## Try it
When the line with "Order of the" turns up below, begin repeating exactly, and carry on through the line with "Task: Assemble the"; no pictures go into the copy.

## Data records
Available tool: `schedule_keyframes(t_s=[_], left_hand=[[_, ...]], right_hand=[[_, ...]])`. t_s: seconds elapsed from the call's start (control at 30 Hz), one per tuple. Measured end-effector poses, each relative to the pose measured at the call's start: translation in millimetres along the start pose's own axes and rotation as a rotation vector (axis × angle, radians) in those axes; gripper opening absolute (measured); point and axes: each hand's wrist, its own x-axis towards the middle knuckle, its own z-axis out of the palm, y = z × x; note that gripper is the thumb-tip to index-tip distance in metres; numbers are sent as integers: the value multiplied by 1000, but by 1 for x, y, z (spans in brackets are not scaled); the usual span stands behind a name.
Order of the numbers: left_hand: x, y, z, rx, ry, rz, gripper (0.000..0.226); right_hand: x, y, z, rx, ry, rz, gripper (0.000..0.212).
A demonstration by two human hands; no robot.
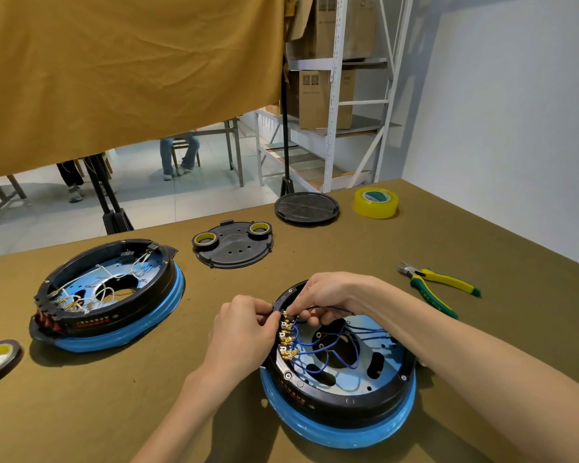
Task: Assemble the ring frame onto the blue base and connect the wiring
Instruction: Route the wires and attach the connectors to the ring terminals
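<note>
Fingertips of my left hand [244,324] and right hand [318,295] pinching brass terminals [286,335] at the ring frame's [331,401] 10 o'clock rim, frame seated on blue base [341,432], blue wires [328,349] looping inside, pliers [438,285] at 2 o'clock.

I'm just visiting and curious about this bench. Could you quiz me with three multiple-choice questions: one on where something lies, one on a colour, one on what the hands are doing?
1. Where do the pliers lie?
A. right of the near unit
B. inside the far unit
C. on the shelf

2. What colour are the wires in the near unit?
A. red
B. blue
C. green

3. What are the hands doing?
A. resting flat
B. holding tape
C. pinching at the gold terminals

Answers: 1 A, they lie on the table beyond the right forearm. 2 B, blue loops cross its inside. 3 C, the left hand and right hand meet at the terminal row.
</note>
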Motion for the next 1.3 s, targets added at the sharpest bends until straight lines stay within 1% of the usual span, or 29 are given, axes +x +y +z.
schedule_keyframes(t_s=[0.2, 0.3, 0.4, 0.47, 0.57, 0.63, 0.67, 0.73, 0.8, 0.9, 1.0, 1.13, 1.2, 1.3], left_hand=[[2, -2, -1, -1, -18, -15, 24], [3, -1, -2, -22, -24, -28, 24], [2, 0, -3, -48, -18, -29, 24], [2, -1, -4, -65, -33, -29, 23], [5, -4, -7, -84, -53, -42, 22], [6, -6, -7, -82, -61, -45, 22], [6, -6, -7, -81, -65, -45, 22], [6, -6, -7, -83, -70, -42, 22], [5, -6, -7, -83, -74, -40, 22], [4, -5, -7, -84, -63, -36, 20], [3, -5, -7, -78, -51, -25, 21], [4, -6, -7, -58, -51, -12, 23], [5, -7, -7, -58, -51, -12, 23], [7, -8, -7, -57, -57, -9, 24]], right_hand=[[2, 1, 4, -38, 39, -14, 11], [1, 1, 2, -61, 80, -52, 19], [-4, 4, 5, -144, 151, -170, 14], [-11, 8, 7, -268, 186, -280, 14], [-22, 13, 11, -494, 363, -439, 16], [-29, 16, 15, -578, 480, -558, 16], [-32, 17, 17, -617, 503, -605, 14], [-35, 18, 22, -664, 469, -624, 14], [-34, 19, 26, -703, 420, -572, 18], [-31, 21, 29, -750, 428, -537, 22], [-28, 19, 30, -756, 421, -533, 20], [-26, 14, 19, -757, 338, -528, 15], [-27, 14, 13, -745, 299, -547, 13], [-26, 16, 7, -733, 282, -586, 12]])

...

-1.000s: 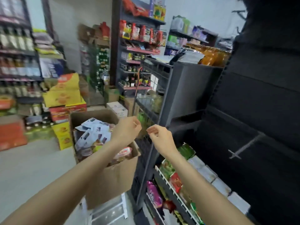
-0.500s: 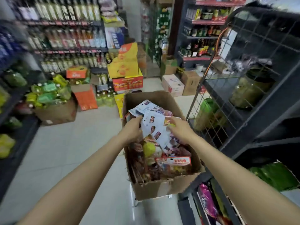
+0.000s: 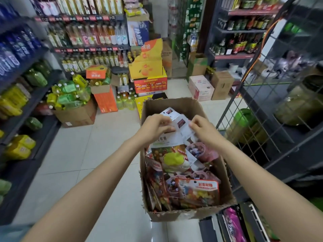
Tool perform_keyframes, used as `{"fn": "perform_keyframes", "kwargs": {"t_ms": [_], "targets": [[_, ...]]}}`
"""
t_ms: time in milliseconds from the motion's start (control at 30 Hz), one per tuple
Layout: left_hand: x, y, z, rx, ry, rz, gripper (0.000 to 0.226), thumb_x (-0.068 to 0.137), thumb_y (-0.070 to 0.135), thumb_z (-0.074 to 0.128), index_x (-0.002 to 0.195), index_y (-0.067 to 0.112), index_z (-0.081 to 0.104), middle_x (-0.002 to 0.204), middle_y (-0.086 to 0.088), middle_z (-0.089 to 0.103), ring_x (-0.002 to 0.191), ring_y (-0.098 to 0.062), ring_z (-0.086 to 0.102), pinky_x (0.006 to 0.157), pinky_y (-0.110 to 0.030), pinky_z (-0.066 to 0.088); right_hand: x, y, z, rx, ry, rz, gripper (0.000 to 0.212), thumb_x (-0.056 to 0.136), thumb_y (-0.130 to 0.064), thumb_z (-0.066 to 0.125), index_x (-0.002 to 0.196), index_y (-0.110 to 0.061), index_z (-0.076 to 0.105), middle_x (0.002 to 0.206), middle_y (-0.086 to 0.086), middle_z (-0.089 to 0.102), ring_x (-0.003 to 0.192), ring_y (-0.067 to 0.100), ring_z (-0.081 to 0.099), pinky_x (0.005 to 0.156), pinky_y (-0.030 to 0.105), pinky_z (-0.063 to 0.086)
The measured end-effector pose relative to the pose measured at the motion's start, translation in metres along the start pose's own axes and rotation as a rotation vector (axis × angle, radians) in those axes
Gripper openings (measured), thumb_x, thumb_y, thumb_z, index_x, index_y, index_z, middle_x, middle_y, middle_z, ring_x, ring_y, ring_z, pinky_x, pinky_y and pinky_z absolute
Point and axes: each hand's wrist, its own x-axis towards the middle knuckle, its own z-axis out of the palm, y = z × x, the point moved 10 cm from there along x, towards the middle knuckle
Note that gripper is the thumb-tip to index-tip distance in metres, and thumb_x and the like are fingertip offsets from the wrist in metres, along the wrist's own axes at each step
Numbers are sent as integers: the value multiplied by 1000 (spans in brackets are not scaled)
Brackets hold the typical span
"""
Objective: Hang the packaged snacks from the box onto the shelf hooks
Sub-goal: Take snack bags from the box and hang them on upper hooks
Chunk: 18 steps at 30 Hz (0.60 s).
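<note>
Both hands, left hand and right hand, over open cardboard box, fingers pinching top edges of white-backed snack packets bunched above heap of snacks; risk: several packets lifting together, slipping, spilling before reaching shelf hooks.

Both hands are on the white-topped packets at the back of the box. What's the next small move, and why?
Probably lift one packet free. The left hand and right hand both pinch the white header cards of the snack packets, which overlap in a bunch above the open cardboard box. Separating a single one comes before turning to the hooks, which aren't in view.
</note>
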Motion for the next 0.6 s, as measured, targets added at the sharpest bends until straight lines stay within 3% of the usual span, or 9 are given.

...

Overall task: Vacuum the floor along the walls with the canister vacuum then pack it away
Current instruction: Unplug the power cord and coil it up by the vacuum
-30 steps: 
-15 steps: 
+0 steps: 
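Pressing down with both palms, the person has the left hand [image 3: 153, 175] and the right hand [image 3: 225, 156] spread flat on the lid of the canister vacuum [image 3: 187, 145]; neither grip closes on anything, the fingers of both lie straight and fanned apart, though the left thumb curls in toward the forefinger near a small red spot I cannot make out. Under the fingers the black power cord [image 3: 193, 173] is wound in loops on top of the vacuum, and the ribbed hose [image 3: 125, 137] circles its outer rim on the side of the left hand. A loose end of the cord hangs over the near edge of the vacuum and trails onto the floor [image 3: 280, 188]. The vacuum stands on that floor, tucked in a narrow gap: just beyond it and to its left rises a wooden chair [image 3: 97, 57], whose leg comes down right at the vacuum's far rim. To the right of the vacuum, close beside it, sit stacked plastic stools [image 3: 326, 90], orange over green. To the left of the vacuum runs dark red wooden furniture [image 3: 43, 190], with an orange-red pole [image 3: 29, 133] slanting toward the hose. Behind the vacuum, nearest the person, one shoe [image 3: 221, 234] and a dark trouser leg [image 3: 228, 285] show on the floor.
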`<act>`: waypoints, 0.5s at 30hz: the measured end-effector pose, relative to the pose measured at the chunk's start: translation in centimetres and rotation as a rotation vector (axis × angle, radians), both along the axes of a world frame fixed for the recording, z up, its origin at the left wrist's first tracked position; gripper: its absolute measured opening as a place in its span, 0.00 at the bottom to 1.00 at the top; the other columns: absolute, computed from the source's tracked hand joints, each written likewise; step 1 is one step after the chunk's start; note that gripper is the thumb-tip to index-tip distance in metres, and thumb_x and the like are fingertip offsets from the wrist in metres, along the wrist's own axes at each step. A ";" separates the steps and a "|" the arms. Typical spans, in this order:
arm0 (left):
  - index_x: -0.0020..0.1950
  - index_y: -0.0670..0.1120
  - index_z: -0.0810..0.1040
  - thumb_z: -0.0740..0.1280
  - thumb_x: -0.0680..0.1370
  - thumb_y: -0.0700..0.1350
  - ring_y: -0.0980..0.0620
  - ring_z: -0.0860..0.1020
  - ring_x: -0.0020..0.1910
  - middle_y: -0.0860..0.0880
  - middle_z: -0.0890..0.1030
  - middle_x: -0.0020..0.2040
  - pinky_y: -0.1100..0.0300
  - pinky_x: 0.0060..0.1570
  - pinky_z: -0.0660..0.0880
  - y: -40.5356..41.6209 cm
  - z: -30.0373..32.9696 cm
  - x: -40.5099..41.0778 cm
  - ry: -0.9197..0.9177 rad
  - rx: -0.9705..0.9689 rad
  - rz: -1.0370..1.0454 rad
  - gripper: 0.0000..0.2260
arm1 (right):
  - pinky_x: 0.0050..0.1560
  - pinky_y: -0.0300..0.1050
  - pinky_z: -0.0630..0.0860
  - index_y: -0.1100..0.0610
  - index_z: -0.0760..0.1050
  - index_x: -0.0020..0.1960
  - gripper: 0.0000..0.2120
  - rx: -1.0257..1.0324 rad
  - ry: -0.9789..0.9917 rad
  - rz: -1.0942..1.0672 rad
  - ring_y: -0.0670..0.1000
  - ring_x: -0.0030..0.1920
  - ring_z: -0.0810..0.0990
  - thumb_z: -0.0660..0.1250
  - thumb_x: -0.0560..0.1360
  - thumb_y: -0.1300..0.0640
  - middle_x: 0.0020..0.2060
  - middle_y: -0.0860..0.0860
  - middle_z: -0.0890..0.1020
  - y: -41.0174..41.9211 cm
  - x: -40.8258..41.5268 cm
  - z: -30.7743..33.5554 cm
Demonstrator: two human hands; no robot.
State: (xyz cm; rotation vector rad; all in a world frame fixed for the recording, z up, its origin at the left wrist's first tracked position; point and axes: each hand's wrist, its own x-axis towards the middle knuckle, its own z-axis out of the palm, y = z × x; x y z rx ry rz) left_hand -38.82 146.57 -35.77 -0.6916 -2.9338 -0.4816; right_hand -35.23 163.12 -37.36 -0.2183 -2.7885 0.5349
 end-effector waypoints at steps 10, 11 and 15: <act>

## Exercise response
Order of the numbers: left_hand: x, y, z, rx, ry, rz, gripper (0.000..0.226); right_hand: x, y, z, rx, ry, rz, gripper (0.000..0.212).
A demonstration by two human hands; no robot.
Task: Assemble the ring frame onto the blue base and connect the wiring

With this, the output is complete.